Il y a un peu moins de monde à bord du bateau désormais. Beaucoup de nos amis sont restés à Crozet. Nous, nous continuons à supporter le roulis du Marion. La mer est plutôt calme comparé à se que nous avons pu vivre. 3 jours de mer suffisent à rejoindre l’Archipel de Kerguelen. La capitale des Terres Australes. Chance nous souris, les logisticiens nous offrent la possibilité de passer par le Nord pour ensuite redescendre vers l’ouest afin de rejoindre la base Port-aux-Français, au fond du Golfe du Morbihan (si si … !). Nous admirons les Nuageuses, l’Arche de Kerguelen, la Baie de la Table dans la Baie d’Audierne, la Presqu’île Rallier du Baty, bref, tous ces noms que l’on lit dans les livres se dévoilent là, juste devant nous. Ces paysages sont très spectaculaires, sublimes. L’hélicoptère ne compte plus ses vols de ravitaillement des différentes cabanes éparpillées dans l’archipel. Les oiseaux sont bien là, par milliers à nous saluer. L’ornitho est heureux ! Il l’est encore plus quand il apprend qu’il va pouvoir descendre 3 jours sur base, avec tout le monde. Le Marion est mouillé devant Port-aux-Français et c’est en hélicoptère que nous quittons ce navire, après 10 jours de mer. La terre ferme, bizarre. Finis le mal de mer, place au mal de terre. Nos tête tournent un peu, on se rend compte que même debout sans bouger à papoter (sans forcément avec une bière à la main !) … on tangue ! Je vois mes amis découvrir avec émerveillement leur base qui va les accueillir pendant plus d’un an, un peu moins pour certains. Je les envie, vivement Amsterdam. Sur base, attention où l’on met les pieds. Ces gros tas qui se dorent la pilule n’importe où sont bien des Eléphants de mer. Des tonnes et des tonnes. J’observe mes premiers Manchots royaux. Ils sont vraiment magnifiques. Sterne de Kerguelen, Manchot papou, Pétrel géant, Canard d’Eaton. Bon allez, finis les promenades autour de la base, il faut aller à Totoche maintenant. Le bar de Port-aux-Français … !!! Musique, baby-foot, billard, ping-pong, canap’, bière et compagnie … bonnes soirées !!! Comme d’habitude, le temps passe à une vitesse folle, il est temps de quitter tout le monde. Le Marion nous attend, il faut faire route. Au revoir Kerguelen, au revoir tout le monde. Mini-Moy et Flo éclatez vous bien. On se revoit dans un an sur Amsterdam !!! oh yeah ! 

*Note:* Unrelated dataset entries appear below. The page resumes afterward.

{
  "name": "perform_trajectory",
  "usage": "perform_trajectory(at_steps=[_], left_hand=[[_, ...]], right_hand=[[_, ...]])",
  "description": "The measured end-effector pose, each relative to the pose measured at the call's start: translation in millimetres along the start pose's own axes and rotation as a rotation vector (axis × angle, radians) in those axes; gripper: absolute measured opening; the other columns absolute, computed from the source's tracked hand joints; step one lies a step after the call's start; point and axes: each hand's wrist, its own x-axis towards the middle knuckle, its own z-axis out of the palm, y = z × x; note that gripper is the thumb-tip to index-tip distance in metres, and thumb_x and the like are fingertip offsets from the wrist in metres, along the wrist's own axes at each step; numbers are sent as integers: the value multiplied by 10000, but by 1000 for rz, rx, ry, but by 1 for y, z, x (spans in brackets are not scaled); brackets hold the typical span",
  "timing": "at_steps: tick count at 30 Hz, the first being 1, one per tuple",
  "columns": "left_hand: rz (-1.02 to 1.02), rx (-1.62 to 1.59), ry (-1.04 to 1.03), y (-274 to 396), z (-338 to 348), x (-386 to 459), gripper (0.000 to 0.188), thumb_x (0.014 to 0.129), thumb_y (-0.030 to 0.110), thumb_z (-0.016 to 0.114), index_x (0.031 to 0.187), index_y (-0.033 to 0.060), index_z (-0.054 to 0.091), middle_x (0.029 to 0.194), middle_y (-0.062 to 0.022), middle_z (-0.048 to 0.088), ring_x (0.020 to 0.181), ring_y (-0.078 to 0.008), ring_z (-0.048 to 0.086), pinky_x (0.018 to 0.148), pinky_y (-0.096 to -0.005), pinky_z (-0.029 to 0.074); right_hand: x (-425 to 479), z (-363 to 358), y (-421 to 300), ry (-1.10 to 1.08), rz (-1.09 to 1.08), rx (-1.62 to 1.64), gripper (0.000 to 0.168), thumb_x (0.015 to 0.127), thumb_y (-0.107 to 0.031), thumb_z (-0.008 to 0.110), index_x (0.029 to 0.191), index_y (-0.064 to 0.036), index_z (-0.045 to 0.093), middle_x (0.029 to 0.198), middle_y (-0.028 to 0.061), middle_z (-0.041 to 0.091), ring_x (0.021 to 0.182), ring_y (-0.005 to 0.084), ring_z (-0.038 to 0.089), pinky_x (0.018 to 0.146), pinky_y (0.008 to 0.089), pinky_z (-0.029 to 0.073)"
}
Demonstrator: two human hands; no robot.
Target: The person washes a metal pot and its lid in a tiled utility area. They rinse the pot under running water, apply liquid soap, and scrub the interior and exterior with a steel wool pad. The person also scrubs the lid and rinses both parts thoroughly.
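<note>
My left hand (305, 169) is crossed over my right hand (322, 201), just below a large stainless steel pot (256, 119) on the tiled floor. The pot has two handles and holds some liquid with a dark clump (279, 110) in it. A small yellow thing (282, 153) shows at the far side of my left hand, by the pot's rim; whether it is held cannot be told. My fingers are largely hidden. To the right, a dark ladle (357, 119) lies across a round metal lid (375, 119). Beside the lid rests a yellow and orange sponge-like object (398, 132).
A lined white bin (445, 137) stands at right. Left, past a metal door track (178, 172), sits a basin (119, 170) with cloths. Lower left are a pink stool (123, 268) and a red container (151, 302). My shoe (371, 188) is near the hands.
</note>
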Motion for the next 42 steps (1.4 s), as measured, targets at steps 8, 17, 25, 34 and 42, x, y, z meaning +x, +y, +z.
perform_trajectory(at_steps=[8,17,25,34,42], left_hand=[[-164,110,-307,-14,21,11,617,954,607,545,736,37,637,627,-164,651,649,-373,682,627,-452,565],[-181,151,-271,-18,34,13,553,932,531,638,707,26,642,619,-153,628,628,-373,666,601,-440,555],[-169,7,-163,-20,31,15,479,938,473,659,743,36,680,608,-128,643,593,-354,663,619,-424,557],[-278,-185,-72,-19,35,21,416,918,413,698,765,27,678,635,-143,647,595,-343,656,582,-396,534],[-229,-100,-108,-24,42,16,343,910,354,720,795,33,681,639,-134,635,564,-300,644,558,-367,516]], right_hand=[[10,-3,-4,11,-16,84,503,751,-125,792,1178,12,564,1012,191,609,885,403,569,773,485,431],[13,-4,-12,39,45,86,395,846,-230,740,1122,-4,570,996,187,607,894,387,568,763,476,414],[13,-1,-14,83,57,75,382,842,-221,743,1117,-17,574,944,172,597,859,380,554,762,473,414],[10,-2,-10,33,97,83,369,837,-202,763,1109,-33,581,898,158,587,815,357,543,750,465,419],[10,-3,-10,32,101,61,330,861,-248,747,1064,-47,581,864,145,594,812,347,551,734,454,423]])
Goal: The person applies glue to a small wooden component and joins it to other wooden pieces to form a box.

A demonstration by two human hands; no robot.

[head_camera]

Ils auraient acceptés les caresses ces 2 là !
Un Eleph' dans toute sa splendeur ...



Manchot papou


Warning


 
Direction l’île d’Amsterdam … Eole, fait que les vents nous soient favorables. 3 jours de mers, 3 jours d’attente, 3 jours d’impatience, 3 derniers jours sur le Marion. Nous voilà devant Saint-Paul. Une île sous juridiction française où y poser le pied nécessite l’autorisation suprême de la Réserve Naturelle de Terres Australes. En gros, personne n’a le droit d’y accoster mis à part quelques scientifiques. Lors des rotations du Marion Dufresne, il est possible pour l’ornithologue d’y accoster. Des prospections sont à faire pour évaluer la colonisation de l’île par les oiseaux suite à une dératisation il y a quelques années. Je mesure pleinement la chance que j’ai de pouvoir mettre le pied sur ce caillou, rêve de tout ornitho des terres australes. Monsieur le Préfet des Terres Australes et Monsieur le Directeur de la Réserve Naturelle (rien que çà) m’accompagnent moi et 2 autres collègues qui ont des mesures à faire. Photos comptages otaries et gorfous sauteurs plus prospection de terriers de Prions de Macgillivray. Un prion endémique de Saint Paul qui aurait pu disparaître il y a quelques années. Une chance inouïe. Le temps passe vite, nous devons repartir, déjà. J’y serai resté 1h30. Au revoir Saint-Paul, je ne suis pas près de te revoir. Merci.


Saint-Paul


Yeah ! rastaman !
 
Et voilà, alors que Saint- Paul se devine encore dans notre sillage, le fameux caillou qui va m’accueillir pendant plus d’un an se dévoile droit devant. Amsterdam est là. Le rêve se poursuit. L’émotion est grande. Hivernants de la 65ème, bienvenue chez vous !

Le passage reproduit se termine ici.